Exercise requirements -> Look through the records below for the line with "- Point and". Return that line and each one after it up to and including the line with "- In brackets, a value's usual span", exactly.

[[ Extracted data, beginning ]]

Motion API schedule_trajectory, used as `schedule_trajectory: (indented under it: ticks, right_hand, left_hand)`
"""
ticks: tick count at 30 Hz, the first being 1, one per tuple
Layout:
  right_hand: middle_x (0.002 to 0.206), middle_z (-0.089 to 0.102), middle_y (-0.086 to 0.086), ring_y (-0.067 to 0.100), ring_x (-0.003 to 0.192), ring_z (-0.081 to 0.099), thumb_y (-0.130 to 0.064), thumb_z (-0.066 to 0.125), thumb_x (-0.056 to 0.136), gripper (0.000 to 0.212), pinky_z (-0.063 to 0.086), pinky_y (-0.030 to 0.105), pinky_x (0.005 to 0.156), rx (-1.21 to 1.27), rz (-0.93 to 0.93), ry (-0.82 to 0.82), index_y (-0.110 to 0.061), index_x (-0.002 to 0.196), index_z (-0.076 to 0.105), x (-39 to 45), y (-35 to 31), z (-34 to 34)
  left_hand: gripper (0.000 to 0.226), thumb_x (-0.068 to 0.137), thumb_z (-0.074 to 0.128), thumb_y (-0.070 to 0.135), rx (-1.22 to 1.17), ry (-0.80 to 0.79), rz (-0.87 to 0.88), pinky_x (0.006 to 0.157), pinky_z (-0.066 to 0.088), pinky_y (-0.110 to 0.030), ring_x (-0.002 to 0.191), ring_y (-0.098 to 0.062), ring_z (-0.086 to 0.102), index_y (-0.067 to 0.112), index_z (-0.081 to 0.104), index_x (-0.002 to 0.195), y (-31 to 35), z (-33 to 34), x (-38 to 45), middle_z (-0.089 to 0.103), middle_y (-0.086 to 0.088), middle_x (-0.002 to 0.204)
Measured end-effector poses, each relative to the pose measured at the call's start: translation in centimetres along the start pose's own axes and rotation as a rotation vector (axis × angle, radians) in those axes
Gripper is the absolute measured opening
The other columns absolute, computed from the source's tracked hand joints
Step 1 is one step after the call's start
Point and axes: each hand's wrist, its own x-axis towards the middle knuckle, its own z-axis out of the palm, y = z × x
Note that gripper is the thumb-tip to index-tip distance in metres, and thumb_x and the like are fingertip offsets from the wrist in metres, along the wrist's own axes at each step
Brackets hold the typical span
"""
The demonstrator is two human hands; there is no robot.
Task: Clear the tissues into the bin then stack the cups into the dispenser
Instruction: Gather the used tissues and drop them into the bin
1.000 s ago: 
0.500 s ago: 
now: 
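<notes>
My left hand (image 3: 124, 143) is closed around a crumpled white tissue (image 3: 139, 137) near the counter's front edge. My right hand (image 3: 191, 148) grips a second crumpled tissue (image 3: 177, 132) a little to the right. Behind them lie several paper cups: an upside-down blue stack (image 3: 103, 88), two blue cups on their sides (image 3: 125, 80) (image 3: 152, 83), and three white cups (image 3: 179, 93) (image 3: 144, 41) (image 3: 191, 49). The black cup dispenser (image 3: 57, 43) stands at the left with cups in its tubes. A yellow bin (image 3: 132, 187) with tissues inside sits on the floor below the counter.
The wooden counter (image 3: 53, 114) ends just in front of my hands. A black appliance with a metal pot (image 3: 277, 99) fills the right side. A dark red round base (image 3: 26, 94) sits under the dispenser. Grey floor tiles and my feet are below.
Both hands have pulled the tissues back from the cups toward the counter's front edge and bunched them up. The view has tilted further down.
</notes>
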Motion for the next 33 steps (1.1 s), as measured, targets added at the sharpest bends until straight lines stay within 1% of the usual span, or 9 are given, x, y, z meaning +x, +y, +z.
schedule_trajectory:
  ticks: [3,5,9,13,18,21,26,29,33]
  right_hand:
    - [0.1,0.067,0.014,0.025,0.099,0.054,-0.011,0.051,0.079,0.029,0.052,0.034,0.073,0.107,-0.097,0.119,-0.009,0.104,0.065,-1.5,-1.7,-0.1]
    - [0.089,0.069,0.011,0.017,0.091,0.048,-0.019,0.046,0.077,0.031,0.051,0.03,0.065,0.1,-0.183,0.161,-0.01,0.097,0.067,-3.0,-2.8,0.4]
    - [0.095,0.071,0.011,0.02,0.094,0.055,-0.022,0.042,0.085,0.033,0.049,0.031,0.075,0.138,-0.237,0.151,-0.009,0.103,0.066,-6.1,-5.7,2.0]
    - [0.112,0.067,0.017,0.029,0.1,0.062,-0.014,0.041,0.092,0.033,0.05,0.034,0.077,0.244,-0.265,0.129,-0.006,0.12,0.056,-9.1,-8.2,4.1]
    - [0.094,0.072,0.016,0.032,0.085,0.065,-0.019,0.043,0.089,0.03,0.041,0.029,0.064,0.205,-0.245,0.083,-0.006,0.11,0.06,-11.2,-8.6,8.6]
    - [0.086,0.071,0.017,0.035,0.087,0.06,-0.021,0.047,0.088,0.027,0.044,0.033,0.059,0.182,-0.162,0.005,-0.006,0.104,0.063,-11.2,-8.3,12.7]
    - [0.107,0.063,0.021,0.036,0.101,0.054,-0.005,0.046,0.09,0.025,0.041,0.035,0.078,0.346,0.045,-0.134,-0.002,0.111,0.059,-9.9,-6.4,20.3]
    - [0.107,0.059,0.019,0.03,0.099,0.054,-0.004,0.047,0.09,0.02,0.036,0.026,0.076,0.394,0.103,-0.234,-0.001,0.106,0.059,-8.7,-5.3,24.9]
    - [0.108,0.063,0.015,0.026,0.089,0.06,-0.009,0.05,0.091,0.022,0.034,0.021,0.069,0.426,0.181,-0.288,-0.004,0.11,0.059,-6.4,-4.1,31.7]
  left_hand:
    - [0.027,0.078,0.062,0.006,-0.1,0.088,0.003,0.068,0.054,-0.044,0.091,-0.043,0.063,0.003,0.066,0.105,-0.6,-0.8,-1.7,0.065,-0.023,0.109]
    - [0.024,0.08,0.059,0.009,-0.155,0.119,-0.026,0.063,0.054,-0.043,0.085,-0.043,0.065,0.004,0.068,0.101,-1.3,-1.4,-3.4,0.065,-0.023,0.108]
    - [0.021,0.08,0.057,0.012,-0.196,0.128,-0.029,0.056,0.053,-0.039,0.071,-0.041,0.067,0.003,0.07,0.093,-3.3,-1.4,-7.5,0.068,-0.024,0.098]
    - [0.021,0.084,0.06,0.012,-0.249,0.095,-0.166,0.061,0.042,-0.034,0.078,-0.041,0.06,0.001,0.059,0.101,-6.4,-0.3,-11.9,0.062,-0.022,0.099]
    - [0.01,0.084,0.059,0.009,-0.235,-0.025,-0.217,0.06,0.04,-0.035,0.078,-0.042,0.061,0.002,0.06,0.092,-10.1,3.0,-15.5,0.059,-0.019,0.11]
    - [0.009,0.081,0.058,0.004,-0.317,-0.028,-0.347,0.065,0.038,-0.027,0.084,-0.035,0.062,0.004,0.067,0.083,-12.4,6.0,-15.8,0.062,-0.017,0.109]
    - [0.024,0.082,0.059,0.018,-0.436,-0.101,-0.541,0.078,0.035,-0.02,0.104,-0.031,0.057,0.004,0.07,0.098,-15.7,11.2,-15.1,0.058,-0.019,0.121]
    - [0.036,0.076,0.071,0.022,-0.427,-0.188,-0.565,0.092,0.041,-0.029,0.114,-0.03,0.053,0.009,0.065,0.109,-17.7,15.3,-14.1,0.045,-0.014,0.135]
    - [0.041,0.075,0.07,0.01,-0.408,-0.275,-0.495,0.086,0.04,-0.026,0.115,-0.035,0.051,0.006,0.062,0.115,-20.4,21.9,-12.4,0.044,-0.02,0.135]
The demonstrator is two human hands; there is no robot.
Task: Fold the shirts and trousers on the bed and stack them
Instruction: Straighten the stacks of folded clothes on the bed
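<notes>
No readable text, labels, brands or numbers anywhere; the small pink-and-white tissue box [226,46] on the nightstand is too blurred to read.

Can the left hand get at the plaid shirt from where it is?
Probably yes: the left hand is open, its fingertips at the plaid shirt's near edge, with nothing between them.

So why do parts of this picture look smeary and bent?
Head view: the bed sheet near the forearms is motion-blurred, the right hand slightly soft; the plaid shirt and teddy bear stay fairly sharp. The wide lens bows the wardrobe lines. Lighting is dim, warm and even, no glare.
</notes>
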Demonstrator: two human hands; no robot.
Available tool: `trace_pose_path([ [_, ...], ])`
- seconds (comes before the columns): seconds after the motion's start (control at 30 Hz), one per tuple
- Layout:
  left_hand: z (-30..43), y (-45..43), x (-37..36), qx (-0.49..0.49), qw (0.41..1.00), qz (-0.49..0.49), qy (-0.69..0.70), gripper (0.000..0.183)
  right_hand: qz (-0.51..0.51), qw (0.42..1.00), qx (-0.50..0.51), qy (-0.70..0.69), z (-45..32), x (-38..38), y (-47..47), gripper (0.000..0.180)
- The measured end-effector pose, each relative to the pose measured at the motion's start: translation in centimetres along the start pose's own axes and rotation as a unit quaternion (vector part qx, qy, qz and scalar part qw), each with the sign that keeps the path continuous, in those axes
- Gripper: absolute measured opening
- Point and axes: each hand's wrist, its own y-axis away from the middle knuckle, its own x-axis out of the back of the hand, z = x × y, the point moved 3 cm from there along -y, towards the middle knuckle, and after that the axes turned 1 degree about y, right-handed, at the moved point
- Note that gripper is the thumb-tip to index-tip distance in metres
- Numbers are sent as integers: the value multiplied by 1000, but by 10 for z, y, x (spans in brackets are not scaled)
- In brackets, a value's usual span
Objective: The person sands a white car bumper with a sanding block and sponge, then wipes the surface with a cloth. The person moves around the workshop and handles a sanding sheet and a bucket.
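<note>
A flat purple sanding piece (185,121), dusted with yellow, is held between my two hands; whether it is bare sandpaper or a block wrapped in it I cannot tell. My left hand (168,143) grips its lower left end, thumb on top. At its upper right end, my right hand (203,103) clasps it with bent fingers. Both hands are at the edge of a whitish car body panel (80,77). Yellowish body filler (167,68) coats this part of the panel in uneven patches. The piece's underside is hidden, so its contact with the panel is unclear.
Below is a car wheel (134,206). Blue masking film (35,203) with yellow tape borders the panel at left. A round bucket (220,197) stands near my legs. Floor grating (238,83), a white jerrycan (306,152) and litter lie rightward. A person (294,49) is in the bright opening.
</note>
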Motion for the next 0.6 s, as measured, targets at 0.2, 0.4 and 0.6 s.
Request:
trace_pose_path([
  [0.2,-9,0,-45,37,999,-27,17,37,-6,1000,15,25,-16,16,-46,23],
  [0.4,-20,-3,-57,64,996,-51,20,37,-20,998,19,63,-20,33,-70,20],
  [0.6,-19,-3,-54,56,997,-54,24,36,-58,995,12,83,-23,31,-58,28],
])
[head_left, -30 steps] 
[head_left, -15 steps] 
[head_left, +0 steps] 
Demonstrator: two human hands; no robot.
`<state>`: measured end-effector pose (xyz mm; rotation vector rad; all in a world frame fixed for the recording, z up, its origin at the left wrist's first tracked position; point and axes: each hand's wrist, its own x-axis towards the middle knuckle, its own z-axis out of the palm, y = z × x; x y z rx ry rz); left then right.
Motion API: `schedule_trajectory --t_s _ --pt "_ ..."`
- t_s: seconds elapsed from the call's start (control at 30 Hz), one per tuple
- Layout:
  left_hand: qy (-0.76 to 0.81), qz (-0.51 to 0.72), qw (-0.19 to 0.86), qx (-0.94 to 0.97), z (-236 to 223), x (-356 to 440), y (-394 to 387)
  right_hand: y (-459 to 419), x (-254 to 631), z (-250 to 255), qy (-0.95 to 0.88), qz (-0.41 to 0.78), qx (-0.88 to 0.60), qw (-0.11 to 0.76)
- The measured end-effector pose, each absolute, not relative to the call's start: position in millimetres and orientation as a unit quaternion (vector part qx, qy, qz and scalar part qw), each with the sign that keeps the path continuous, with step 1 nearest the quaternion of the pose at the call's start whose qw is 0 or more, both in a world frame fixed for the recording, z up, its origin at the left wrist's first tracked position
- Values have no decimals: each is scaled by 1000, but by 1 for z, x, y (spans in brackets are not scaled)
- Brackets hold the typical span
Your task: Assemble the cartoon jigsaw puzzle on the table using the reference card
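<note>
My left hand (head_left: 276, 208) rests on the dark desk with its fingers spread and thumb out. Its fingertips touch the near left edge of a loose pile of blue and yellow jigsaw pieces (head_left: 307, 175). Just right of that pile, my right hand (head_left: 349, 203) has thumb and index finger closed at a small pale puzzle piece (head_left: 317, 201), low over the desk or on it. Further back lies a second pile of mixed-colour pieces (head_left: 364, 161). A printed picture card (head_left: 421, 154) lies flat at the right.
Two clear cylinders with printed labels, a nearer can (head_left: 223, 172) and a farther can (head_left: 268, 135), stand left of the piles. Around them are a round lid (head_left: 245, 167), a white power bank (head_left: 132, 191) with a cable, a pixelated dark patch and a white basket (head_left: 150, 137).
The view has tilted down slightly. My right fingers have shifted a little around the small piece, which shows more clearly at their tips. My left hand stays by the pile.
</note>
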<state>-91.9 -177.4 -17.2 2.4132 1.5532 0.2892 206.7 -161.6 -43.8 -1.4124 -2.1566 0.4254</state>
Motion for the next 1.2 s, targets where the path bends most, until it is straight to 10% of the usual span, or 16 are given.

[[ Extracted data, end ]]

Exercise output ->
- Point and axes: each hand's wrist, its own y-axis away from the middle knuckle, its own x-axis out of the back of the hand, z = x × y, the point moved 3 cm from there along -y, towards the middle knuckle, and after that the axes turned 1 degree about y, right-handed, at the moved point
- Note that gripper is the thumb-tip to index-tip distance in metres
- Numbers are sent as integers: the value multiplied by 1000, but by 10 for z, y, x (spans in brackets are not scaled)
- In brackets, a value's usual span

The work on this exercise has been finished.